In their simplest form, computers work in binary. There are ones, and there are zeros and all the rest is context and combinations building more and more complex functions off of that binary. So it is maybe unsurprising that at .txtLAB, when we are dealing with complex entities like characters in a novel, we want to boil them down into binaries, too. It’s easy to analyze. And while I love the statistical and computational elegance of this sort of reductiveness, I worry about its implications.

The gender binary is perhaps the most common one of these simplifications we fall into in our questions and models. Do women and men write differently? Are gendered pronouns or aliases positioned and patterned differently in literary texts? How do protagonists who are women function differently in their character network than protagonists who are men? These are research questions we can ask to understand how women and men produce, and are produced within, cultural objects. But in doing so, this research falls into two, potentially harmful traps. First, we buy into the gender binary, and second, we assume all bodies that fall within the category of “woman” or “man” experience that categorization in identical ways.

To the former, gender is not binary.
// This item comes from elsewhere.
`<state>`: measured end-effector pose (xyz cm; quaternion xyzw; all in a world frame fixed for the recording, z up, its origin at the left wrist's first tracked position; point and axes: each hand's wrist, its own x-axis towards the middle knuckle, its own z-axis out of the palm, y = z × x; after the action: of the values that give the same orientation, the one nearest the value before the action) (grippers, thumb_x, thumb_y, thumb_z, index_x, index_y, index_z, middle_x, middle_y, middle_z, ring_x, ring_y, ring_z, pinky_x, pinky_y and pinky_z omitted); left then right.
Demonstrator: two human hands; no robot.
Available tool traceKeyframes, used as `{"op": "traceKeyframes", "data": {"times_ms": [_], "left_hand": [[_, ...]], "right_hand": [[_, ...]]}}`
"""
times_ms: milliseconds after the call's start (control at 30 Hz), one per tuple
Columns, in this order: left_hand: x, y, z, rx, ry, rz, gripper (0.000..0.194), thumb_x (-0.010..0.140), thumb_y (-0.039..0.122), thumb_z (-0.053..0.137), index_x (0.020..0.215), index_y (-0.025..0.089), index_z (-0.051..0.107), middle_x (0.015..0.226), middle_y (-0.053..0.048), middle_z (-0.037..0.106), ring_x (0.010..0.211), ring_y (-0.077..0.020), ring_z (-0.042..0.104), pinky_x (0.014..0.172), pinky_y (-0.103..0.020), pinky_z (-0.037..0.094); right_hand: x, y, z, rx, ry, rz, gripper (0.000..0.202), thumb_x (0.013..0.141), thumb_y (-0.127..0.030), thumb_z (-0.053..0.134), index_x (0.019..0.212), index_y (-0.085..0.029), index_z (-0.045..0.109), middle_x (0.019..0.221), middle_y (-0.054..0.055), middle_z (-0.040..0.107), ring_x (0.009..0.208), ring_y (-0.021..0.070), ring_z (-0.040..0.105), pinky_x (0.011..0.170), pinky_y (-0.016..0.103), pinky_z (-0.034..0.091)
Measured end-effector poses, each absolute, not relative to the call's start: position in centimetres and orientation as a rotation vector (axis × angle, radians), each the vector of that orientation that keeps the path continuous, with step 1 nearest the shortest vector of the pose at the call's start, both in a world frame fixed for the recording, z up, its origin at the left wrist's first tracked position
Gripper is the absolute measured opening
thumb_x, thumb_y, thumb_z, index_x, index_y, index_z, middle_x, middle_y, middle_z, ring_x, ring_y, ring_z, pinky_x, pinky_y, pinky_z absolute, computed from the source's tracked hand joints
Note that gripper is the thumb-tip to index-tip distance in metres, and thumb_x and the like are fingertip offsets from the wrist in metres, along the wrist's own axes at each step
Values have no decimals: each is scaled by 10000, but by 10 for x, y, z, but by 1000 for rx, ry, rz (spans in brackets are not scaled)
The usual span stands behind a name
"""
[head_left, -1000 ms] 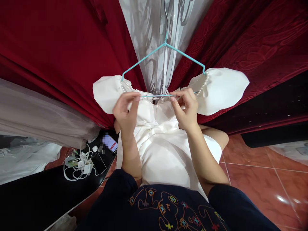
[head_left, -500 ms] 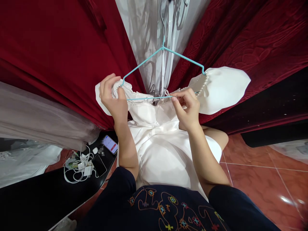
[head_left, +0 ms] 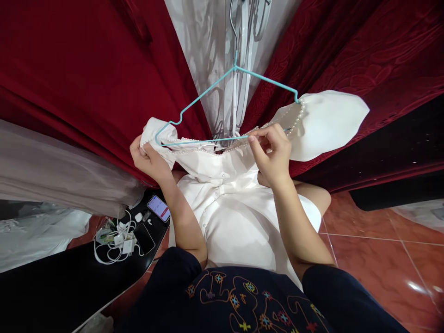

Our models that measure gender do not account for trans/non-binary folks. This is a problem of data and representation. In terms of data, we simply do not have enough bodies in our corpus that we could classify as either not a woman or not a man to do rigorous statistical analysis on. It is not because we do not want to ask these difficult questions on our own methods; we want to challenge the binary as much as we’ve challenged the patriarchy (see:, but we do not have enough data to do it. It’s a condition of the larger culture that we are trying to analyze. Why are there so few trans/non-binary authors and characters in our data set? Systemic oppression and invisibility of these bodies is part of this issue. We can not study a facet of a culture object that does not exist en masse. To challenge the binary computationally, we must first support the elevation of these voices, culturally.

To the latter question of individual experiences within the binary, we are faced with another set of reductions. When we measure men and compare them to women, we are not taking into account any of the intersecting identities any individual within a category may carry. Issues like class, race, sexuality, and ability are critical controls that nuance the way gender oppression operates. Upper- and middle-class cis white women, for example, hold immense privileges that other women do not. We know this, and we have, in some of our research, worked to analyze how these multiple identities interact (forthcoming research, “Racial Lines”). But more needs to be done to articulate these intersectional identities. We’re trying to find ways to evolve our tools to get at both the issues within the binaries, and of the binaries, themselves.

In the absence of both representation of non-binary folks in our data set, and of computational methods able to parse out differences within the binaries we use, should we still do this kind of gender research? It’s a question without an easy answer. Because using our current methods, we consistently find troubling patterns of the overrepresentation of men over women, which itself needs dismantling, too. So how do we reconcile the benefits of continuing to use the gender binary to measure these biases, with the cost of normalizing “men” and “women” as unique and uniform categories?